Dataset records
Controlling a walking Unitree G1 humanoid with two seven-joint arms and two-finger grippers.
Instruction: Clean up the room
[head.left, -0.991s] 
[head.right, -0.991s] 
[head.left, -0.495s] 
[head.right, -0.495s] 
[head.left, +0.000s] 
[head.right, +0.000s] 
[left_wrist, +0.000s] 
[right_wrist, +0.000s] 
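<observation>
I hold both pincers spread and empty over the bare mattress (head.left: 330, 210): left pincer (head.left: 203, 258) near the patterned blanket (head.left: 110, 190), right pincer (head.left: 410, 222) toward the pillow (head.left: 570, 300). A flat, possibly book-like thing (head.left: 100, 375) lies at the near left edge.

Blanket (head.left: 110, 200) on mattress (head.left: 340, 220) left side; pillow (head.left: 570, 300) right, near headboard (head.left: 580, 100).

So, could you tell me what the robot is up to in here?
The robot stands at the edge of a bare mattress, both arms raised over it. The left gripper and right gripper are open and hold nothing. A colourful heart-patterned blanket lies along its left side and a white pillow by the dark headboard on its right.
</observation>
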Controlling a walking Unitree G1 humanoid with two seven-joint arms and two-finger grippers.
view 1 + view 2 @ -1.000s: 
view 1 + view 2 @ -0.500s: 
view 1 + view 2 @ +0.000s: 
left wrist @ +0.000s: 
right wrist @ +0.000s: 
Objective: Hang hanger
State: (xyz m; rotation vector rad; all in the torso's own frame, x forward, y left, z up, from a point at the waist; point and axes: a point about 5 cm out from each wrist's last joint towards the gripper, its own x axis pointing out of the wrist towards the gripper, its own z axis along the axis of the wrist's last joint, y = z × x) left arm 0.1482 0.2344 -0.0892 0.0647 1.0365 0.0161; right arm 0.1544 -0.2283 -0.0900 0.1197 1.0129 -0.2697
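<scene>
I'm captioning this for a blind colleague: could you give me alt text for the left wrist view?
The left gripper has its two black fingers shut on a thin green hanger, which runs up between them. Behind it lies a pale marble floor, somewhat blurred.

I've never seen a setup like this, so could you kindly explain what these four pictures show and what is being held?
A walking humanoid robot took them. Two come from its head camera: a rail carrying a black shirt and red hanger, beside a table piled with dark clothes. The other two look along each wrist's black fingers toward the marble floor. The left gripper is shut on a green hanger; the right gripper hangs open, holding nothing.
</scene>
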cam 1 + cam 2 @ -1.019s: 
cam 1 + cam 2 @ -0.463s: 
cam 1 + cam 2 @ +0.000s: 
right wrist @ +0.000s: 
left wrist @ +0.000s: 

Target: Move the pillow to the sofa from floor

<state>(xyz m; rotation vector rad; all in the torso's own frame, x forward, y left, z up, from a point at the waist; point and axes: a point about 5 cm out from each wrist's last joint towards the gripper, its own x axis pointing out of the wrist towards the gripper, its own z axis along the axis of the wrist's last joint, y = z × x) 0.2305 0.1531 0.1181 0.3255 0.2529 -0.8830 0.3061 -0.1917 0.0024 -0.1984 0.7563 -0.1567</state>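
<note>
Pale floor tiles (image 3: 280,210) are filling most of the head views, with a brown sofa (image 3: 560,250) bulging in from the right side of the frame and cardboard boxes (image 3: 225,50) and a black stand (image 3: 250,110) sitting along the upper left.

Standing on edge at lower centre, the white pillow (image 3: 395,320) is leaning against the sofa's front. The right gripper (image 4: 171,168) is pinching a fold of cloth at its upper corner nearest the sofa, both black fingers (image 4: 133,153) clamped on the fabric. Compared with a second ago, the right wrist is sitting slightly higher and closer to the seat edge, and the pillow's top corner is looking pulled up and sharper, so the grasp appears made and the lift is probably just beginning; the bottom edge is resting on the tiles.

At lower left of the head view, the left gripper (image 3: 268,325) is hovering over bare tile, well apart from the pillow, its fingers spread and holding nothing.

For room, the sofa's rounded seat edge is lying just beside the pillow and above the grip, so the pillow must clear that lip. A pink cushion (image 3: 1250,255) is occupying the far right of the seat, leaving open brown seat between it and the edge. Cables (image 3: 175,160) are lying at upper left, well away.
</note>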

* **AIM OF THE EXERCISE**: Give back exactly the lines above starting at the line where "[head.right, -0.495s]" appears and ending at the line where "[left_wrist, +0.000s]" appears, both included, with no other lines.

* **EXERCISE RESULT**:
[head.right, -0.495s] 
[head.left, +0.000s] 
[head.right, +0.000s] 
[left_wrist, +0.000s] 

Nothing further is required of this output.